* **Goal of the exercise**:
Below are some records. Copy every line in them that holds "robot".

* **Supplied entries**:
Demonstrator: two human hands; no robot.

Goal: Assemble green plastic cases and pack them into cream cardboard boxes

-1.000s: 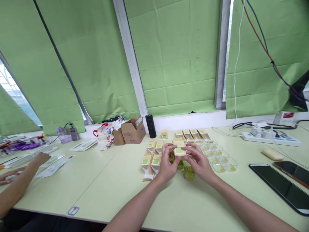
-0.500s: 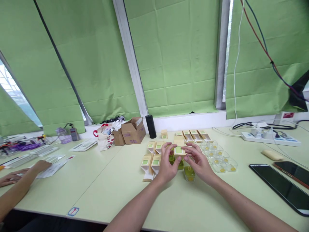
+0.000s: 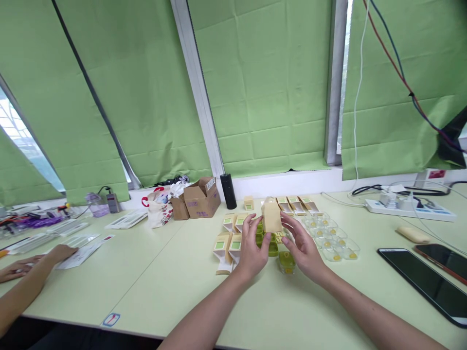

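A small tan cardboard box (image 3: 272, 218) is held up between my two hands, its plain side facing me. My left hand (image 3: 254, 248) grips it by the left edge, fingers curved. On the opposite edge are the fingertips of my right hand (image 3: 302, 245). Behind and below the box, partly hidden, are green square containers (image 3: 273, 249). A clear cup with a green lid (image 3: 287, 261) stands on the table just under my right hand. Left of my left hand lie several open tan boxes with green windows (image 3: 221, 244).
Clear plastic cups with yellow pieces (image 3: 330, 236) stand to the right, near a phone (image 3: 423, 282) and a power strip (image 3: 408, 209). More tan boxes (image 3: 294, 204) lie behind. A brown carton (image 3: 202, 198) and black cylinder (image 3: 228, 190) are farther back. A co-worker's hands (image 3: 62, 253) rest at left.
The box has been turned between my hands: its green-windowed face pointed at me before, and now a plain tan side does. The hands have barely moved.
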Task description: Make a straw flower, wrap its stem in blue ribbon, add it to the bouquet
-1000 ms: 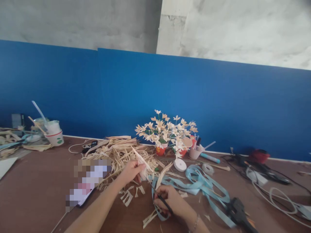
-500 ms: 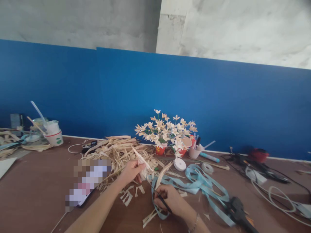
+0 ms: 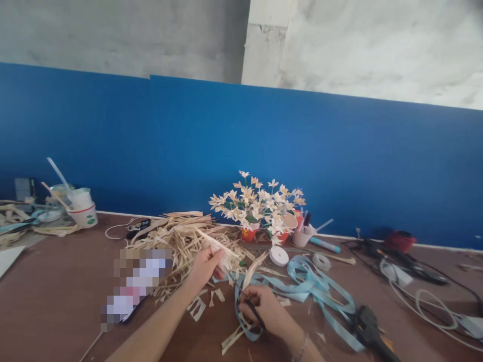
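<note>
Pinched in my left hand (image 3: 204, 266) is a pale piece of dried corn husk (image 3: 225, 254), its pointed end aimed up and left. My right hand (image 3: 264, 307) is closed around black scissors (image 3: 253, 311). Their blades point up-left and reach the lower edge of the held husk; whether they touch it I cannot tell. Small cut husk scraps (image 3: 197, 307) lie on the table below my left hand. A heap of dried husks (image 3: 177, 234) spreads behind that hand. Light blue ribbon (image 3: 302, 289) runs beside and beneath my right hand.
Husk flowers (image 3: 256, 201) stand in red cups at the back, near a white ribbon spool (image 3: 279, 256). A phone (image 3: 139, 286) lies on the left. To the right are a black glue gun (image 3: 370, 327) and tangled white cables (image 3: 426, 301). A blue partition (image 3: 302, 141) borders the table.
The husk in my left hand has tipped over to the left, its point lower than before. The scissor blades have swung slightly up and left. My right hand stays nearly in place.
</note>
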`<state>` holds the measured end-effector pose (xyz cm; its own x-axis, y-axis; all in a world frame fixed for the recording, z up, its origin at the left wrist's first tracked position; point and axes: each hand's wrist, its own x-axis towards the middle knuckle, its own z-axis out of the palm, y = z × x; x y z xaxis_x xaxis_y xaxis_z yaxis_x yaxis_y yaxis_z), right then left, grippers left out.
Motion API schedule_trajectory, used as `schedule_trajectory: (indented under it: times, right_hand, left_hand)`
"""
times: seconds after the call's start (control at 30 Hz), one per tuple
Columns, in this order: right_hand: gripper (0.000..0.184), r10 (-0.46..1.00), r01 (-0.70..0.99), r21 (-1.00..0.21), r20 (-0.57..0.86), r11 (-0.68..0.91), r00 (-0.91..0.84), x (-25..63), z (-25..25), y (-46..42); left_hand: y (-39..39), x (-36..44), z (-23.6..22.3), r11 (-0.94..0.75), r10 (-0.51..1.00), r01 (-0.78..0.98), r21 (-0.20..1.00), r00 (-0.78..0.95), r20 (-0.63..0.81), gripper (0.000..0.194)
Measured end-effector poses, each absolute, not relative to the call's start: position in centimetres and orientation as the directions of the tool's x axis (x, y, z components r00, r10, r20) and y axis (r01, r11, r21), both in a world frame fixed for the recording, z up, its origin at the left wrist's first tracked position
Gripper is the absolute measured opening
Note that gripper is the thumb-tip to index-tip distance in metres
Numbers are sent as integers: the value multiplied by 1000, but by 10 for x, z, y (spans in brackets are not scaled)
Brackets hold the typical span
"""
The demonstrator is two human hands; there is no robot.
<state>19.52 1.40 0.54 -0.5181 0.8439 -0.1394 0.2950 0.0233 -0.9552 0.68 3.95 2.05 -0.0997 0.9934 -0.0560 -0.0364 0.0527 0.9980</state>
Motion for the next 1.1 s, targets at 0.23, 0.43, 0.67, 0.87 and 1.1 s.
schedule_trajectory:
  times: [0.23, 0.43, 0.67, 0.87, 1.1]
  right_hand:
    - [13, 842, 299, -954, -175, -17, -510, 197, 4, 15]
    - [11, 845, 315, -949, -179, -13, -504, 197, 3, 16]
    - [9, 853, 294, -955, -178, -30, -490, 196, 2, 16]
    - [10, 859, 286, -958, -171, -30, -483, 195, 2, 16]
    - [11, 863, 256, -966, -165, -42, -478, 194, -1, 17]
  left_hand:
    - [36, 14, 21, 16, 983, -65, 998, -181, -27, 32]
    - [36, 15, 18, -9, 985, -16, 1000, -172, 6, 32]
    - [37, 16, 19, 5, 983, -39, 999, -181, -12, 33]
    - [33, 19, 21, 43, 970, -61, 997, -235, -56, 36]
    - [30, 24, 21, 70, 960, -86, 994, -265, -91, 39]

* **Answer**:
Demonstrator: two human hands; no robot.
The demonstrator is two human hands; there is no robot.

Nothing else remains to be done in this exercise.